**Task description**:
Retyping each entry exactly is the whole task.

········

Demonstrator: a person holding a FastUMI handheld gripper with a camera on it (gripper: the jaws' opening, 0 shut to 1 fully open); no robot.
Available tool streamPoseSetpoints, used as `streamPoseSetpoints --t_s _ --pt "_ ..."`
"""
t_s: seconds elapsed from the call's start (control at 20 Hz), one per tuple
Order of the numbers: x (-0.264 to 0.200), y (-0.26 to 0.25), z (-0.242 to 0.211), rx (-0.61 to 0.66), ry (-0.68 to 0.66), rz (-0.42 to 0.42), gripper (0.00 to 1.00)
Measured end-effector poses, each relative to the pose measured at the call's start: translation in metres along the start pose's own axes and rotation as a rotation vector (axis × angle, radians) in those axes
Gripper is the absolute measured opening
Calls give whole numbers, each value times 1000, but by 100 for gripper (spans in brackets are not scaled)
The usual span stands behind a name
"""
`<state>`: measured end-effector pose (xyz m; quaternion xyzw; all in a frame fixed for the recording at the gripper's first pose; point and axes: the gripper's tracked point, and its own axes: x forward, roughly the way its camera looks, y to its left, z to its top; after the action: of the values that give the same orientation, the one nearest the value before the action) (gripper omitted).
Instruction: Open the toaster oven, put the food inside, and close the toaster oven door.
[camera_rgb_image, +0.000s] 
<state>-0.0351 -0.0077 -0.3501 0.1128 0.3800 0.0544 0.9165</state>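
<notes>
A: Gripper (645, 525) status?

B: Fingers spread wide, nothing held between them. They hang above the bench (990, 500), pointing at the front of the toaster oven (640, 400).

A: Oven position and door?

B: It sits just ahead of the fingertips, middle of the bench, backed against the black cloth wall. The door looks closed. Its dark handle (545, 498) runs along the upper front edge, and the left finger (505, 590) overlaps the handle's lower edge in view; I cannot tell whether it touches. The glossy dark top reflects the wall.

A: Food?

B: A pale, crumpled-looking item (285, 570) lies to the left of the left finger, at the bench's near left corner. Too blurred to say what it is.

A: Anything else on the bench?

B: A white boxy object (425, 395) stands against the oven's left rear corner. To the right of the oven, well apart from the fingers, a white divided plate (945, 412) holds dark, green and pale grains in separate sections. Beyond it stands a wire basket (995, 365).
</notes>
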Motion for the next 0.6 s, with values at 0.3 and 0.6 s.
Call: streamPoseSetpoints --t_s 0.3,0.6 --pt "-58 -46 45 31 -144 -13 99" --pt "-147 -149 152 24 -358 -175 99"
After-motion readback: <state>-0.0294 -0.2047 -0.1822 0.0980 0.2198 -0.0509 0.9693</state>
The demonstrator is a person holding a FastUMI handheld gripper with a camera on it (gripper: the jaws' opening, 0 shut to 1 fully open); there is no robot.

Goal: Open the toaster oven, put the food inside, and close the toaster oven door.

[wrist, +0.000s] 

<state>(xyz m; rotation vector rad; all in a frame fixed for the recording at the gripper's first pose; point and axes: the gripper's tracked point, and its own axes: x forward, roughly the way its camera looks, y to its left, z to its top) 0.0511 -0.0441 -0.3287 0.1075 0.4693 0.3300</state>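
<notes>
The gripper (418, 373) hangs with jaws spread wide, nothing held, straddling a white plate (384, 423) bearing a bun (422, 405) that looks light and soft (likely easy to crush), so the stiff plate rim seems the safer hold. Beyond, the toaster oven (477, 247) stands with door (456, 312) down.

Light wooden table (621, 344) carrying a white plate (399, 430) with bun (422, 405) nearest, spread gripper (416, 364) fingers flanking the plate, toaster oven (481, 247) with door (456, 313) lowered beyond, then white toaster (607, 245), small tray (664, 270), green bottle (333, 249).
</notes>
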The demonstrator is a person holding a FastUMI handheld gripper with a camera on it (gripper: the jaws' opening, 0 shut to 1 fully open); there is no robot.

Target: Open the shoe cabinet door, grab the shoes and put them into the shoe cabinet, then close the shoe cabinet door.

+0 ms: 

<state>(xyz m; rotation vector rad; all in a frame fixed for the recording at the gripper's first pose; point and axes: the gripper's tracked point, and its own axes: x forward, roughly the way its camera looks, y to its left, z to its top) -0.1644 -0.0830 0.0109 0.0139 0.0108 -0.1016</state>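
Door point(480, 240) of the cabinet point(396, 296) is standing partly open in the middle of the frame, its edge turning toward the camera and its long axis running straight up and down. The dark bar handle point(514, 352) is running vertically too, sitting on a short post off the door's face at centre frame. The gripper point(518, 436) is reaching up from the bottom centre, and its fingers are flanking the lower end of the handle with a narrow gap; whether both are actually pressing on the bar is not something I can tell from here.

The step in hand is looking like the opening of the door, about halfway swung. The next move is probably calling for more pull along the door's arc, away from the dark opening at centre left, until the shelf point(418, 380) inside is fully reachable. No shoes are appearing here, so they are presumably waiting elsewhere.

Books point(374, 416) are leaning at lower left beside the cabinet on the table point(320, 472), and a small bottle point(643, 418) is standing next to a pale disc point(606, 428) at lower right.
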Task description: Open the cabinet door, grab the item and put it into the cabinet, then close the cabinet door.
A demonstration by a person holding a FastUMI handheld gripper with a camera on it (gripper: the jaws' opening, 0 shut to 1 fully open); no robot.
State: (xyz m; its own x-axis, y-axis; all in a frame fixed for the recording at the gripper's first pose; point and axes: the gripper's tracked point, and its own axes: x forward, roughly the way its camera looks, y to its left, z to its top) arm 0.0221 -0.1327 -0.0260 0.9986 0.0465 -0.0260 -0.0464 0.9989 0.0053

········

**Answer area**:
Demonstrator: a person holding a FastUMI handheld gripper with a camera on it (gripper: the jaws' opening, 0 shut to 1 fully open); no robot.
Available tool streamPoseSetpoints, used as `streamPoseSetpoints --t_s _ --pt "_ ..."`
"""
t_s: seconds elapsed from the call's start (control at 20 Hz), one per tuple
Order of the numbers: x (-0.264 to 0.200), y (-0.26 to 0.25), z (-0.242 to 0.211), rx (-0.61 to 0.66), ry (-0.68 to 0.66), rz (-0.42 to 0.42), gripper (0.00 to 1.00)
Measured end-effector poses, each relative to the pose measured at the call's start: translation in metres along the start pose's own axes and rotation as a rotation vector (axis × angle, radians) in those axes
Gripper is the absolute measured opening
Calls give whole numbers, each value times 1000, but by 100 for gripper (spans in brackets are not scaled)
The usual span stands behind a name
"""
`<state>`: measured end-effector pose (xyz m; quaternion xyzw; all in a frame fixed for the recording at the gripper's first pose; point and axes: the gripper's tracked point, and its own axes: x forward, roughly the way its camera looks, y to its left, z to its top; after the action: of the values that give the same orientation, the one nearest the value before the action) (gripper omitted).
Instruction: Open the toaster oven, put the food inside, and close the toaster oven door.
[camera_rgb_image, +0.000s] 
<state>-0.0351 -0.0077 -0.3501 0.1128 0.3800 0.0544 0.9165</state>
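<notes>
A: Gripper (645, 525) status?

B: Fingers spread wide, nothing held between them. They hang above the bench (990, 500), pointing at the front of the toaster oven (640, 400).

A: Oven position and door?

B: It sits just ahead of the fingertips, middle of the bench, backed against the black cloth wall. The door looks closed. Its dark handle (545, 498) runs along the upper front edge, and the left finger (505, 590) overlaps the handle's lower edge in view; I cannot tell whether it touches. The glossy dark top reflects the wall.

A: Food?

B: A pale, crumpled-looking item (285, 570) lies to the left of the left finger, at the bench's near left corner. Too blurred to say what it is.

A: Anything else on the bench?

B: A white boxy object (425, 395) stands against the oven's left rear corner. To the right of the oven, well apart from the fingers, a white divided plate (945, 412) holds dark, green and pale grains in separate sections. Beyond it stands a wire basket (995, 365).
</notes>
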Motion for the next 0.6 s, with values at 0.3 and 0.6 s.
Call: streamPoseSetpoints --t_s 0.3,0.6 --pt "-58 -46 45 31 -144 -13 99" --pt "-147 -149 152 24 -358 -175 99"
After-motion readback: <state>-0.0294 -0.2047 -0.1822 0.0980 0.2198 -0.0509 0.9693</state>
The demonstrator is a person holding a FastUMI handheld gripper with a camera on it (gripper: the jaws' opening, 0 shut to 1 fully open); there is no robot.

Goal: Open the toaster oven, put the food inside, and close the toaster oven door.

[wrist, +0.000s] 

<state>(xyz m; rotation vector rad; all in a frame fixed for the recording at the gripper's first pose; point and axes: the gripper's tracked point, and its own axes: x forward, roughly the way its camera looks, y to its left, z to its top) 0.0511 -0.0441 -0.3287 0.1075 0.4693 0.3300</state>
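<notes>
The gripper (418, 373) hangs with jaws spread wide, nothing held, straddling a white plate (384, 423) bearing a bun (422, 405) that looks light and soft (likely easy to crush), so the stiff plate rim seems the safer hold. Beyond, the toaster oven (477, 247) stands with door (456, 312) down.

Light wooden table (621, 344) carrying a white plate (399, 430) with bun (422, 405) nearest, spread gripper (416, 364) fingers flanking the plate, toaster oven (481, 247) with door (456, 313) lowered beyond, then white toaster (607, 245), small tray (664, 270), green bottle (333, 249).
</notes>
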The demonstrator is a person holding a FastUMI handheld gripper with a camera on it (gripper: the jaws' opening, 0 shut to 1 fully open); there is no robot.

Target: Open the shoe cabinet door, grab the shoes and put them into the shoe cabinet, then close the shoe cabinet door.

+0 ms: 

<state>(xyz m; rotation vector rad; all in a frame fixed for the recording at the gripper's first pose; point and axes: the gripper's tracked point, and its own axes: x forward, roughly the way its camera looks, y to its left, z to its top) -0.1644 -0.0830 0.0109 0.0139 0.0108 -0.1016</state>
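Door point(480, 240) of the cabinet point(396, 296) is standing partly open in the middle of the frame, its edge turning toward the camera and its long axis running straight up and down. The dark bar handle point(514, 352) is running vertically too, sitting on a short post off the door's face at centre frame. The gripper point(518, 436) is reaching up from the bottom centre, and its fingers are flanking the lower end of the handle with a narrow gap; whether both are actually pressing on the bar is not something I can tell from here.

The step in hand is looking like the opening of the door, about halfway swung. The next move is probably calling for more pull along the door's arc, away from the dark opening at centre left, until the shelf point(418, 380) inside is fully reachable. No shoes are appearing here, so they are presumably waiting elsewhere.

Books point(374, 416) are leaning at lower left beside the cabinet on the table point(320, 472), and a small bottle point(643, 418) is standing next to a pale disc point(606, 428) at lower right.
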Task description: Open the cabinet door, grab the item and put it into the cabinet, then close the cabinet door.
A demonstration by a person holding a FastUMI handheld gripper with a camera on it (gripper: the jaws' opening, 0 shut to 1 fully open); no robot.
State: (xyz m; its own x-axis, y-axis; all in a frame fixed for the recording at the gripper's first pose; point and axes: the gripper's tracked point, and its own axes: x forward, roughly the way its camera looks, y to its left, z to its top) arm 0.0221 -0.1327 -0.0260 0.9986 0.0465 -0.0260 -0.0464 0.9989 0.0053

Work on the answer has been completed.